▶ Try it: Transcribe all of the data verbatim, please, and leave out its pictures.

-------- Raw data --------

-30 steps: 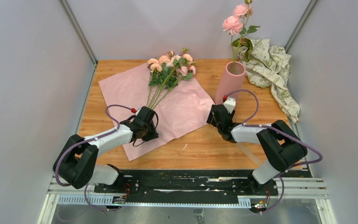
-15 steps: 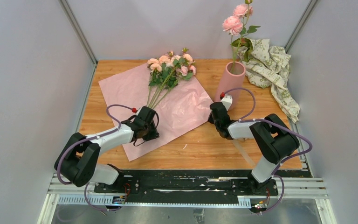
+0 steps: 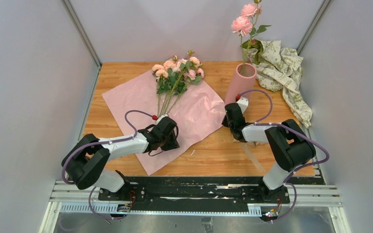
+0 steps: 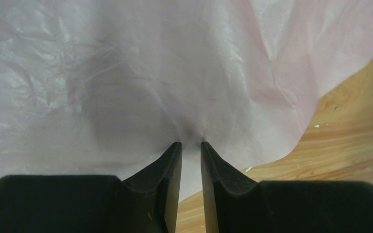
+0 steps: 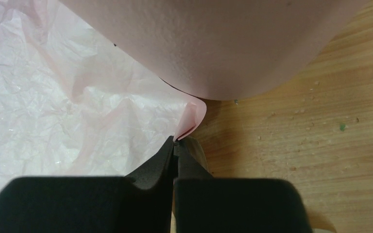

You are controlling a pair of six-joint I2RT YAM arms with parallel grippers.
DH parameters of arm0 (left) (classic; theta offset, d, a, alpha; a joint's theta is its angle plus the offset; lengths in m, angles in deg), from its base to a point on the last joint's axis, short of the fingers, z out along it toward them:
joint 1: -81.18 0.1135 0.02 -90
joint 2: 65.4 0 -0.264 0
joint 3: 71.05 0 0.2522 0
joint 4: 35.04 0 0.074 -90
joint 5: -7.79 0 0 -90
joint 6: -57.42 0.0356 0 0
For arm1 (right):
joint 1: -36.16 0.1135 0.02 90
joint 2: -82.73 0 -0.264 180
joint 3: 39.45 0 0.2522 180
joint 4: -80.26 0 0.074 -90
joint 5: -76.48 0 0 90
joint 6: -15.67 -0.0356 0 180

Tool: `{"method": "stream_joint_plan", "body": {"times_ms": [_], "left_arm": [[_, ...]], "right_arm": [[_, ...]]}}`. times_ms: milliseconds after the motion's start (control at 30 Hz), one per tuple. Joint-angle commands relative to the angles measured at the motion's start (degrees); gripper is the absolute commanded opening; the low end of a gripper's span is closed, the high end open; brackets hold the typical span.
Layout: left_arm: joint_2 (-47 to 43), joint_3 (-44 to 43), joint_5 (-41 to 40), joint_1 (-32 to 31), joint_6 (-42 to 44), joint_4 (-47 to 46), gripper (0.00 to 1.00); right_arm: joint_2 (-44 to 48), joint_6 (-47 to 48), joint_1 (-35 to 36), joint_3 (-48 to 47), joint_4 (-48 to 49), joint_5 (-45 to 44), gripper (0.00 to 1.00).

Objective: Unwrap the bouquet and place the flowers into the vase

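Toward the front edge of the table [image 3: 213, 155], the left gripper [image 4: 190, 144] has its tips a little apart and pinches a small fold of the pink paper [image 3: 136, 92]. The right gripper [image 5: 176, 143] is closed tight on the right corner of the paper, just beside the foot of the vase [image 3: 240, 85]. The flowers [image 3: 177, 68] lie on the open paper, blooms toward the back edge. The vase stands upright near the far right corner with a tall stem [image 3: 245, 24] in it. A crumpled sheet [image 3: 284, 68] lies behind it; its print is too small to read.
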Motion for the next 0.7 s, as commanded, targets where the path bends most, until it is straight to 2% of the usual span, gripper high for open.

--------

▶ Response:
-30 steps: 
-15 steps: 
+0 steps: 
+0 steps: 
+0 steps: 

You are controlling a pair of six-joint I2RT YAM arms with parallel grippers.
DH parameters of arm0 (left) (classic; theta offset, d, a, alpha; a joint's theta is its angle plus the offset; lengths in m, angles in deg), from its base to a point on the last joint's axis, short of the fingers, z out along it toward them:
joint 1: -81.18 0.1135 0.02 -90
joint 2: 65.4 0 -0.264 0
joint 3: 71.05 0 0.2522 0
joint 4: 35.04 0 0.074 -90
joint 5: -7.79 0 0 -90
joint 6: -57.42 0.0356 0 0
For arm1 (right):
joint 1: -36.16 0.1135 0.02 90
joint 2: -82.73 0 -0.264 180
joint 3: 39.45 0 0.2522 180
joint 4: -80.26 0 0.074 -90
joint 5: -76.48 0 0 90
joint 6: -15.67 -0.0356 0 180

Tool: `{"method": "stream_joint_plan", "body": {"times_ms": [_], "left_arm": [[_, ...]], "right_arm": [[_, ...]]}}`. times_ms: milliseconds after the motion's start (control at 30 Hz), one per tuple. Joint-angle commands relative to the angles measured at the motion's start (degrees); gripper is the absolute commanded opening; the low end of a gripper's span is closed, the high end open; brackets hold the typical span.
Layout: left_arm: joint_2 (-47 to 43), joint_3 (-44 to 43), joint_5 (-41 to 40), joint_1 (-32 to 31), joint_6 (-42 to 44), joint_4 (-47 to 46), gripper (0.00 to 1.00); right_arm: joint_2 (-44 to 48), joint_6 (-47 to 48), joint_1 (-35 to 36), joint_3 (-48 to 47), joint_4 (-48 to 49), joint_5 (-45 to 44), gripper (0.00 to 1.00).

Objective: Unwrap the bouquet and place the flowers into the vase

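Toward the front edge of the table [image 3: 213, 155], the left gripper [image 4: 190, 144] has its tips a little apart and pinches a small fold of the pink paper [image 3: 136, 92]. The right gripper [image 5: 176, 143] is closed tight on the right corner of the paper, just beside the foot of the vase [image 3: 240, 85]. The flowers [image 3: 177, 68] lie on the open paper, blooms toward the back edge. The vase stands upright near the far right corner with a tall stem [image 3: 245, 24] in it. A crumpled sheet [image 3: 284, 68] lies behind it; its print is too small to read.
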Motion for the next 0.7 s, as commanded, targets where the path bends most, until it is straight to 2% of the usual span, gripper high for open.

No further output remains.